Roadwork that keeps us detouring.
       Jasmine joins us as we drive over to the new property, on roads that seem like a maze.  Deep trenches are being dug on each side of the narrow roads leaving a sliver down the center for dump trucks of gravel to be unloaded.  We drive in and then back out of road after road, trial and error,  negotiating numerous dead ends filled with potholes, water and mud,.  We finally arrive at the site.  I ask Jim if he will remember the way tomorrow.
       The property is almost devoid of trees but has a fine view of the beach. (see top picture) The coastline is a mixture of the sublime and the wretched but the view is breathtaking from a distance.  The property is a long rectangle with the short side on the beach.  We walk the property, about 13 acres and chat with the bulldozer operator who has started the access road.  The property, formerly gardened is covered in trenches that will have to be leveled with a bulldozer.
Tractor and heavy equipment operator from Samaritan’s Purse

       Jasmine explains to Jim what she wants and where the security wall should be placed.  The pitiless sun rises to its zenith.  We are running short of water and head back for lunch.
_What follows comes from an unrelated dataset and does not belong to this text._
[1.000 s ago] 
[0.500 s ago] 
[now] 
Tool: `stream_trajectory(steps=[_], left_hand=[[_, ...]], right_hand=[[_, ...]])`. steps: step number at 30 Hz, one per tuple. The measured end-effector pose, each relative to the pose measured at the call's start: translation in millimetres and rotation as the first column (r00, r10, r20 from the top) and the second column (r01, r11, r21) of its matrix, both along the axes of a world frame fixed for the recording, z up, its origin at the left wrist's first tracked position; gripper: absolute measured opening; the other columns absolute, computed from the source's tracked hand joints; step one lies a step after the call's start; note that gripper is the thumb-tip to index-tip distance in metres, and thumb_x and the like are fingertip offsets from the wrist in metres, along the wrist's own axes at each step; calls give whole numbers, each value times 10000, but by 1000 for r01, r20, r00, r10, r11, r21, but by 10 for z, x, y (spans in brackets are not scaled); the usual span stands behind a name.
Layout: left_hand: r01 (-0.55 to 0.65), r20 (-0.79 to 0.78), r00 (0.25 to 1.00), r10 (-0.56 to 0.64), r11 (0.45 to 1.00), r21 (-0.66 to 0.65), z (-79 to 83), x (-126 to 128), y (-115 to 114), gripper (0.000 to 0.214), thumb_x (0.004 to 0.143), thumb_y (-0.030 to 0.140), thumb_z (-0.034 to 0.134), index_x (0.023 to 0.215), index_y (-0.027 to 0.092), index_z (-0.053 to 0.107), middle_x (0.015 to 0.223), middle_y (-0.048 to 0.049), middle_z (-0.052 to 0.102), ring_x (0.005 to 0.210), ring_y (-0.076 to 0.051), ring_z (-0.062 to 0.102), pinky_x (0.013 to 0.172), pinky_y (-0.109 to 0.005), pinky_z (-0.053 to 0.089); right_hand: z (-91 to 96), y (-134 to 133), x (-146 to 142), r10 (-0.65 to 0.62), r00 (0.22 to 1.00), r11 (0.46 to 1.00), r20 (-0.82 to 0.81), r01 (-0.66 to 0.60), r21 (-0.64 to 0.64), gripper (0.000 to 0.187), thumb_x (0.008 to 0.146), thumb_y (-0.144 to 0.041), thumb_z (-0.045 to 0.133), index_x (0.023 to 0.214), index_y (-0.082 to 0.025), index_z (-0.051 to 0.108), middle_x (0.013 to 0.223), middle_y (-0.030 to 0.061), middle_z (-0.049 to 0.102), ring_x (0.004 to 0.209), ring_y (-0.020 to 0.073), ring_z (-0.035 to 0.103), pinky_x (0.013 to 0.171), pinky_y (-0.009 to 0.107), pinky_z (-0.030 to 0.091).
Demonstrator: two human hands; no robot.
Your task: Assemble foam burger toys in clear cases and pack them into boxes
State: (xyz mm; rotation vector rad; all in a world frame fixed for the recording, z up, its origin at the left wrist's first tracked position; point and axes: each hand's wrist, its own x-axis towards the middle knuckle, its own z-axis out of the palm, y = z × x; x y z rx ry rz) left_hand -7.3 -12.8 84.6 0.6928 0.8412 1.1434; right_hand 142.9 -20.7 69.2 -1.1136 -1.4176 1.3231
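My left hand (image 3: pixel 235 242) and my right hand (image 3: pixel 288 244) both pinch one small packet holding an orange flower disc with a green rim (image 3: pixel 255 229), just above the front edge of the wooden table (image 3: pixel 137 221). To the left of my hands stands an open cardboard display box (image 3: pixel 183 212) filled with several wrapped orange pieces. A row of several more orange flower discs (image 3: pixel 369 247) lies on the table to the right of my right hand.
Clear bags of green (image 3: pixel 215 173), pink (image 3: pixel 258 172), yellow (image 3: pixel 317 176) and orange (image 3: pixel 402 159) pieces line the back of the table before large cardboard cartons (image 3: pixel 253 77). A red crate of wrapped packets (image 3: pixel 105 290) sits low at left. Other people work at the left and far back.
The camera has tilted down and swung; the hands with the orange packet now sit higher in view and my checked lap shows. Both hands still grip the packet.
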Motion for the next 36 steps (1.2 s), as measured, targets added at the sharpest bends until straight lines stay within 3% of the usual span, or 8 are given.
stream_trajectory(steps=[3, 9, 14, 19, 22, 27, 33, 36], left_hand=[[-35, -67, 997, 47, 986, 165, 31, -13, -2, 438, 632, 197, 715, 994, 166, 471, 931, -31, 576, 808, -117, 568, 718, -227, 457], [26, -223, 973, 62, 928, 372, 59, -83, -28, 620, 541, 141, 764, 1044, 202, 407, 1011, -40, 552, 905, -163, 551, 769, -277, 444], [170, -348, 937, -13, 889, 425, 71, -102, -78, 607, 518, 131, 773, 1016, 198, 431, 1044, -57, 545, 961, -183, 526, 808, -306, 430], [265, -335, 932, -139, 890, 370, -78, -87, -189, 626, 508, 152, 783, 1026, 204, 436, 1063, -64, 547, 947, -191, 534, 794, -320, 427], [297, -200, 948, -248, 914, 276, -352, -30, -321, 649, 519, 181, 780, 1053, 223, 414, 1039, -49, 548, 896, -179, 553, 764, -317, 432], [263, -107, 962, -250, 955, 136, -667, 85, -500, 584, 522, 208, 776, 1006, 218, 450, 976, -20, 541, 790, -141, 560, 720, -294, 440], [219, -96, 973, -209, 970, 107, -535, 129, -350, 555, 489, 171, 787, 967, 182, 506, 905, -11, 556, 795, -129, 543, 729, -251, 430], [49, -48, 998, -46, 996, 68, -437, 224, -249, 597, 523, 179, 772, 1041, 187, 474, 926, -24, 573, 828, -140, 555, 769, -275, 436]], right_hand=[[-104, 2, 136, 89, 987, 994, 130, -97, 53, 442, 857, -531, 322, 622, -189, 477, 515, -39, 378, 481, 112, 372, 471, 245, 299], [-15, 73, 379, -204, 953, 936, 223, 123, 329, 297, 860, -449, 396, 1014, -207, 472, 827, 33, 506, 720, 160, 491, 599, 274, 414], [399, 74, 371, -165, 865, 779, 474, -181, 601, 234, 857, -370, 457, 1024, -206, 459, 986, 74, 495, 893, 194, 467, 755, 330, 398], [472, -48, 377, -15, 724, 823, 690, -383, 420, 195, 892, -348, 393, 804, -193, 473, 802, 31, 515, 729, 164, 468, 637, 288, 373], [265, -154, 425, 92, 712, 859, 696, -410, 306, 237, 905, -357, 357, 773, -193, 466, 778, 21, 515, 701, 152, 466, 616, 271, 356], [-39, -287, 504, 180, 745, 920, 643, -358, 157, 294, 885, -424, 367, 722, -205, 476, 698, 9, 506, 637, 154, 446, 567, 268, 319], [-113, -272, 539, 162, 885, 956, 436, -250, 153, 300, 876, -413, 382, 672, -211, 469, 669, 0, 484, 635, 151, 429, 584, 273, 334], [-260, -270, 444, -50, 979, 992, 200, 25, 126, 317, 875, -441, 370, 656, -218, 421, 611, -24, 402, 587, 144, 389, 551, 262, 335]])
       Next morning, I awake to the crowing of roosters and Haitian’s shouting over the fence, laughing uproariously over some inside joke.  There is a violent shift from shadow to light as the day begins.  I roll off my damp sheets, pad to the kitchen, fill the kettle and heat water for coffee.
Jim stretching the string between stakes for the footers to be dug
for the third time.
        The day pans out much as the one before with much accomplished and string stretched again from the stakes for the wall.  Heading back to headquarters, Jim accidentally hits a dog that runs in front of him.   Haitian’s drive with total disregard for the reality of death.  You have to drive the same in self-defense if you dare to drive at all.  Generally, dogs are not domestic in Haiti, but are small feral looking mongrels, with pointed snouts, all ribs and yellow eyes.  They are not wild, but don’t elicit much regard among Haitians.  Still, you don’t stop on the road in Leogane when something like this happens, lest a stoning or some unsolicited third world development occurs.
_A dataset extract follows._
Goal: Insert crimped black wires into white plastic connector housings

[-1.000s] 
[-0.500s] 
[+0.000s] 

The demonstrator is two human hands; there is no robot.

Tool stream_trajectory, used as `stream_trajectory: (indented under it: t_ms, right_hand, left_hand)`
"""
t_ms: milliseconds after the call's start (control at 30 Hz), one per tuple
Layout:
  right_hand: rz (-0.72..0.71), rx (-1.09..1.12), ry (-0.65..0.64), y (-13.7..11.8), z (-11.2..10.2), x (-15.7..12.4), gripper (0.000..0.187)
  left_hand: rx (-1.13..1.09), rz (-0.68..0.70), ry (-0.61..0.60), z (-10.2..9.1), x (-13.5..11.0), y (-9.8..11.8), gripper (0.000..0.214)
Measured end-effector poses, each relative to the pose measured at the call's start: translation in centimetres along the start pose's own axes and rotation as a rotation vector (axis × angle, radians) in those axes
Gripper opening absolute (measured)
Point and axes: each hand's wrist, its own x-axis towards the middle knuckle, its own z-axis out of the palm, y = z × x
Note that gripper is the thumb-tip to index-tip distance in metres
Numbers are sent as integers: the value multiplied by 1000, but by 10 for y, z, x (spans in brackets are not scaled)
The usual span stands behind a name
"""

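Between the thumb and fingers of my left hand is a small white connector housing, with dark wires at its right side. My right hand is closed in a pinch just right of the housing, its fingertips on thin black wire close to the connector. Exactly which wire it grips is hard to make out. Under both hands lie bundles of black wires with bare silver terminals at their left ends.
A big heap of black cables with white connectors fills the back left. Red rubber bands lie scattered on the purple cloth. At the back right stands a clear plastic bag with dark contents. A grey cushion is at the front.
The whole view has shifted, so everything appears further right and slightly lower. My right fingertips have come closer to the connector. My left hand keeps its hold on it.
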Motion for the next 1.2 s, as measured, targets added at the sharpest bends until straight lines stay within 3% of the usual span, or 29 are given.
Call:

       Jim is rolling out more string from his stakes that were also pulled out during the night for the rest of the footer trench.
Standing on the new road into the orphanage on the property.
       We have settled into a rhythm and each day seems filled with hope and sometimes despair, but overall things are going well.  Below you can see that by Day 12, the road is in, the footer is 2/3 dug.
       Next week 20 trucks of cement, 20 of Gravel, and 3 trucks of sand will be ordered for the wall, also 3 of each for the columns.
Mario who broke his foot when his
motorcycle overturned.  He is from
Cartagena, Columbia and is staff.
 Every day is a series of events such as Mario, house staff from Cartagena, Columbia breaking his foot on Sunday when the motorcycle falls on it, vehicles stranded, a lady failing to give us change and me losing it completely…the frustrations piling up…the daily hurdles magnified by the heat, but some victories too, including attitude adjustments orchestrated by GOD.  



Jim loading everything to take back for the night so it won’t be stolen.